The lists appear as part of the iTunes Store 2008 year-in-review mini-site, which also features the most popular movies, songs, TV shows, and podcasts. Of course, the items on each list differ according to which region you’re in. The list discussed here is that found in the U.S. version.
Topping the paid list is Koi Pond, which is no surprise, considering that it looked for a while as though it were going to claim a permanent place atop the popular paid apps chart. Also making the cut are launch racers and other games like Moto Chaser, Crash Bandicoot, Cro-Mag Rally, Enigmo and Super Monkey Ball. In fact, Recorder is the sole utility app on the list, suggesting that when it comes to the iPhone and iPod touch, amusement is the primary driving force behind purchases.
By contrast, the list of top free apps contains only two real games, and one game-like time waster (Lightsaber Unleashed). The ever popular Pandora tops the chart, and a number of useful, though very different apps also appear, like Facebook, Remote, and Shazam.
The difference between the two lists is telling.
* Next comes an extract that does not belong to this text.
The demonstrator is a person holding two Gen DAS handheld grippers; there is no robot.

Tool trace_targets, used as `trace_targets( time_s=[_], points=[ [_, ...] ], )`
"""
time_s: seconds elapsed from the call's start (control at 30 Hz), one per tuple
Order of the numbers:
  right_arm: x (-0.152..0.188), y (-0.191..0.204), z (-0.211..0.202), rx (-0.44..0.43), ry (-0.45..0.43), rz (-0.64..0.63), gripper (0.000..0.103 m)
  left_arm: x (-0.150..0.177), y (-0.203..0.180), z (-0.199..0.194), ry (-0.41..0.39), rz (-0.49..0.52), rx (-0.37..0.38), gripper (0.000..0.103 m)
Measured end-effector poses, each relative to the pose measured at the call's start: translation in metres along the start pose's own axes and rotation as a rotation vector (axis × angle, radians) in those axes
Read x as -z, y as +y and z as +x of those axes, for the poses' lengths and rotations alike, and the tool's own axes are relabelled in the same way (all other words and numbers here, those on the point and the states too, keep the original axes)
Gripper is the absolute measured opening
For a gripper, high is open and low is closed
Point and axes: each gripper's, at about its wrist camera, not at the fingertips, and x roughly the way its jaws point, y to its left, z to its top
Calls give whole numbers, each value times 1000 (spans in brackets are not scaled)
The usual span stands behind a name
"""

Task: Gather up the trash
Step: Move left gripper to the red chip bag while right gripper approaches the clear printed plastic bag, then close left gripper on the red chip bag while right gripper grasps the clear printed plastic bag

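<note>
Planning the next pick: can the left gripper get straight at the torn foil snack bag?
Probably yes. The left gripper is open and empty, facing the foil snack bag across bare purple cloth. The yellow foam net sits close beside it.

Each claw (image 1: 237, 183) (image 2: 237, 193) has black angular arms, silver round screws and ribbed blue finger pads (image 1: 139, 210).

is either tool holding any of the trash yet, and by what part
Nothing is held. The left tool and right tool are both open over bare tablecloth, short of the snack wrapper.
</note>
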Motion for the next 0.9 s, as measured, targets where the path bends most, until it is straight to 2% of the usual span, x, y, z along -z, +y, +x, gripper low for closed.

It suggests that people are much more likely to spend money on games than on apps with functional value, but that consumers are glad to grab more useful apps when they’re offered for free. Another possibility is that consumers attach more perceived value to paid games, since, thanks to the console market, a clear precedent of paying for quality development in that area is well established.
The list is well worth a look. Factors like time available in the App Store seem to have had an effect, but latecomers like Line Rider iRide prove that isn’t the only thing at play. Also, the success of some apps like MobileChat raise questions about hype vs. ratings as driving downloads. Check it out and see how your download history matches up.